Sunday, May 5, 2024
 Popular · Latest · Hot · Upcoming
2
rated 0 times [  2] [ 0]  / answers: 1 / hits: 3576  / 2 Years ago, wed, january 12, 2022, 9:51:04

I bought this Dell ultrabook (XPS 13) with Ubuntu and I know Dell is known for messing up orders. (plus I had some problems on the Wifi, that's why I've been investigating deeper).



The wifi card on it is supposed to be a Killer wireless N 1202 but a a simple sudo lshw -C network gives me



  *-network               
description: Wireless interface
product: AR9462 Wireless Network Adapter
vendor: Qualcomm Atheros
physical id: 0
bus info: pci@0000:01:00.0
logical name: wlan0
version: 01
serial: <shows the serial number>
width: 64 bits
clock: 33MHz
capabilities: pm msi pciexpress bus_master cap_list rom ethernet physical wireless
configuration: broadcast=yes driver=ath9k driverversion=3.8.0-30-generic firmware=N/A ip=192.168.3.27 latency=0 link=yes multicast=yes wireless=IEEE 802.11abgn
resources: irq:16 memory:d0400000-d047ffff memory:bfa00000-bfa0ffff


and according to this wiki entry the killer uses the same chipset than the budget AR9462.



So the question, how do I reliably identify that they are giving me the correct stuff without having to crack open this tiny ultrabook?


More From » wireless

 Answers
7

It determines the name from the PCI ID the device is showing, looking it up in /usr/share/hwdata/pci.ids. In this case 168c:0034 (check with lspci -nnk | grep -A2 net) and that's translating out as an Atheros chipset.



It isn't uncommon for wireless brands to use chipsets they didn't manufacture. I have no problem believing you have the Killer Wireless-N in your laptop, it's just not what you thought it was before you bought it.



This should probably also serve as a lesson about being up-sold "professional" and "gaming" level tat.






The important thing here is removing the conflation between product and chipset.
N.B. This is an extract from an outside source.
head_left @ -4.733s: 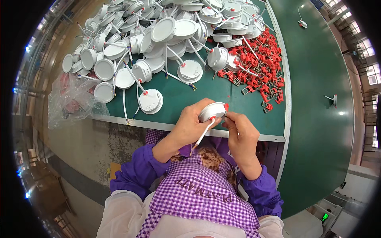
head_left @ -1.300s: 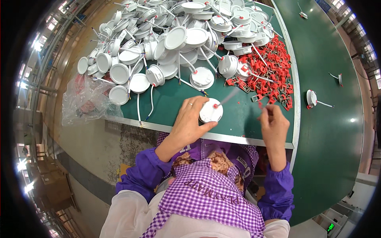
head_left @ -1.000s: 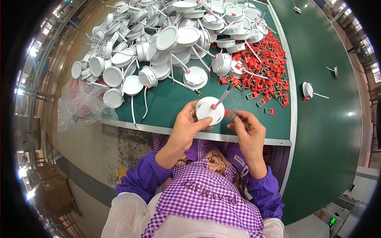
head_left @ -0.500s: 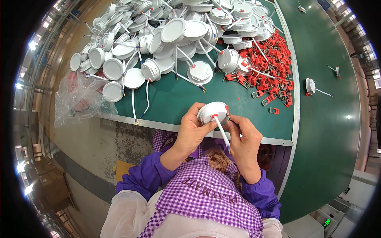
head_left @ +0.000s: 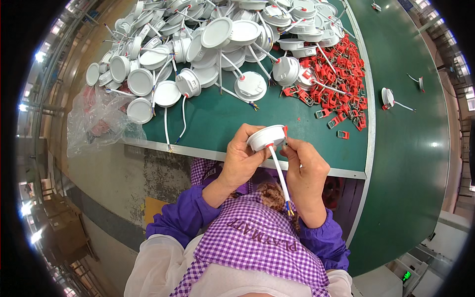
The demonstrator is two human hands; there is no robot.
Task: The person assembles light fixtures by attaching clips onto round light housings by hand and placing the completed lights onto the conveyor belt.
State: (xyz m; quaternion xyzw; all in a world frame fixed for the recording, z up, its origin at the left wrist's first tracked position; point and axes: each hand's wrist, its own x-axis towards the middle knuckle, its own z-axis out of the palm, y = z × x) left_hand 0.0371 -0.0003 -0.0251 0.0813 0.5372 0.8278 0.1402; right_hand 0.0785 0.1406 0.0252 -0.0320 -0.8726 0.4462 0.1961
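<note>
My left hand point(head_left: 239, 161) is closed around the left side of a round white downlight point(head_left: 266, 138), its thumb under the rim. The lamp is tilted, and its white cable point(head_left: 280, 177) hangs from a red grommet down to bare coloured wire ends over my apron. At the lamp's right edge sits a red plastic clip point(head_left: 285, 131) with a metal part. My right hand point(head_left: 308, 168) pinches at this clip with thumb and forefinger; its fingertips partly hide it, so I cannot tell how far it is seated.
A large heap of white downlights point(head_left: 217, 33) with cables covers the far side of the green table point(head_left: 217, 126). Red clips point(head_left: 334, 81) lie piled to its right. Crumpled clear plastic point(head_left: 101, 116) hangs over the left edge. A green conveyor belt point(head_left: 401, 163) along the right carries several lamps.
The downlight has tipped slightly in my left hand, and its cable has swung clear of my right fingers. My right hand has shifted slightly, still at the red clip.
</note>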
Ubuntu talks to the chipset so that's really all it knows about. All we can do here is confirm that you're running a device that contains a AR9462 chip.



As you've already shown, the Killer Wireless N 1202 contains a AR9462. It seems logical that they are one and the same. If you want to confirm that the Killer Wireless N 1202 contains an AR9462, you'll either have to ask Killer, or rip one open. the chipset. Talk to Killer if you need a second opinion but images like this suggest that this is the case.



If you need to confirm that this is actually a Killer Wireless N 1202 and not just any old AR9462-bearing device, you're going to have to open it up (or trust the retailer).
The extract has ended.